(55)工夫とねばりが大切。
   何事も早く見切りをつけてはならない

光に向かって

工夫とねばり

 京都の大橋宗桂は、生来、将棋に堪能だった。

 江戸に下って、将軍家の御前で、本因坊算砂を撃ち破り、当代一の栄冠を勝ちとったときのことである。
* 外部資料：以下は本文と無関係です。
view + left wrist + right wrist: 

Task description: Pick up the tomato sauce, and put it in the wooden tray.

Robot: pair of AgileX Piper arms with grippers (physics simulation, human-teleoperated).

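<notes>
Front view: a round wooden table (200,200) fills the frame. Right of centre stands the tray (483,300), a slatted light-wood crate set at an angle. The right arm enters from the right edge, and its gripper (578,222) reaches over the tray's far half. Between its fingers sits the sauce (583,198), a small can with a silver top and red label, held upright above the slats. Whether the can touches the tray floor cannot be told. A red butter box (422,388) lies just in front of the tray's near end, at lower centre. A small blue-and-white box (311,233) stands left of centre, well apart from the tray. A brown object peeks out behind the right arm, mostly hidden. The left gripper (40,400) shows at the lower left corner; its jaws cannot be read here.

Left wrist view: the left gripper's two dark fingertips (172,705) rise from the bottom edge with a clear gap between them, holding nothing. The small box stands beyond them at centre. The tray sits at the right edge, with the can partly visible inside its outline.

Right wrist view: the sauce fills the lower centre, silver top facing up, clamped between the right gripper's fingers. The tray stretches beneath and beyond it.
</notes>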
 一手また一手、指し進むうちに、次々とくりだす算砂の妙手に、宗桂の敗色は、だれの目にも歴然と思われた。

〝いつ宗桂が駒を投げるか〟

 家康も、かたずをのんで見守っている。

 宗桂はしかし、そのまま、じっと考えに沈んでしまった。

 一刻、二刻たっても、まだ彼は、黙然と腕組みをして動かない。

 退屈になって家康は、一時席を立ち、入浴などして帰ってみても、いぜんとして宗桂は不動だった。

「あとは明日、指しついだらよかろう」

 たまりかねた家康は、こう命じて、立ちあがろうとする。

「おそれながら、いましばらく」

 盤面を注視したまま宗桂は、泰然と引きとめた。

 やがてそしてスラスラと、30手ほど指し進めた絶妙手に、さすがの本因坊算砂も、無念の涙をのまざるをえなかったのである。

「天下のことも同じこと。何事も早く、見切りをつけてはならぬということだ。工夫とねばりの大切さ。よいことを教えてくれたぞ」

 感嘆した家康は、こう宗桂を称賛し、50石五人扶持を与え、幕府の将棋所をつかさどらせている。
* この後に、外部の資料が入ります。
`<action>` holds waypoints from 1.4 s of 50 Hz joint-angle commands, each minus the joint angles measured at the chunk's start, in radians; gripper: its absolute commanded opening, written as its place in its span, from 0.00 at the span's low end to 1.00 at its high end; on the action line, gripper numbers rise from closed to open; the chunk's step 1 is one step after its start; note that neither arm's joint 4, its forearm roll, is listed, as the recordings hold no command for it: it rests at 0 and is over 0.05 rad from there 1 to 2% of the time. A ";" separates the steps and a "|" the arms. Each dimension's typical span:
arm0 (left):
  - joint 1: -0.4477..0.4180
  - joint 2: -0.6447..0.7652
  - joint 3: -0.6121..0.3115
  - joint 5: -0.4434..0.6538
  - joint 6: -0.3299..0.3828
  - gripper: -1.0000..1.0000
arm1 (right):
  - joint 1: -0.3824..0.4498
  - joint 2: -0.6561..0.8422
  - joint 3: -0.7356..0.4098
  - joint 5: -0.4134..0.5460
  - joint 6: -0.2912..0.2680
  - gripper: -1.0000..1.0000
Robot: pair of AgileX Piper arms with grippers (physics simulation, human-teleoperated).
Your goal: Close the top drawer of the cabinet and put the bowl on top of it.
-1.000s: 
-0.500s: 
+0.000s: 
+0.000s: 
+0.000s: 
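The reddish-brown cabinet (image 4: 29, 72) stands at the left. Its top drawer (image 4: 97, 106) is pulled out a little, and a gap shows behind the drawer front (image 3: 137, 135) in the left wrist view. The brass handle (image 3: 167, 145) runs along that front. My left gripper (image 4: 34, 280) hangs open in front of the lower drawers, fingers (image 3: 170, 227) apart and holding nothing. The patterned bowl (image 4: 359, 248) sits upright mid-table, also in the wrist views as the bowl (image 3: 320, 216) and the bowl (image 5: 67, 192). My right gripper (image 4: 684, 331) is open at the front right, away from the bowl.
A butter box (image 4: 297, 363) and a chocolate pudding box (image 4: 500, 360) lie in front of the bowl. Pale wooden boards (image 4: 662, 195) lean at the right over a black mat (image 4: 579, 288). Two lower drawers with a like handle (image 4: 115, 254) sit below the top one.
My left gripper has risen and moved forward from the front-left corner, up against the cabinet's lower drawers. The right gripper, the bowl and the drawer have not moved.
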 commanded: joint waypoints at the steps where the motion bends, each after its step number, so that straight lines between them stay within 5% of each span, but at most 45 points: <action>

「もう一息が乗りきれず、立派な仕事をメチャメチャにする者が、いかに多いことか」

 アメリカの鉄道王、ハリマンも嘆いている。

 一塊の石炭も、永年地中に辛抱したればこそ、ついにダイヤモンドと輝くのだ。いわんや人生究極の、本懐成就をもくろむ者に、2、30年の辛抱がなんだろう。

 何事にしろ、真の栄光を獲得するには、永年の工夫と、執念と忍耐が、必須条件なのである。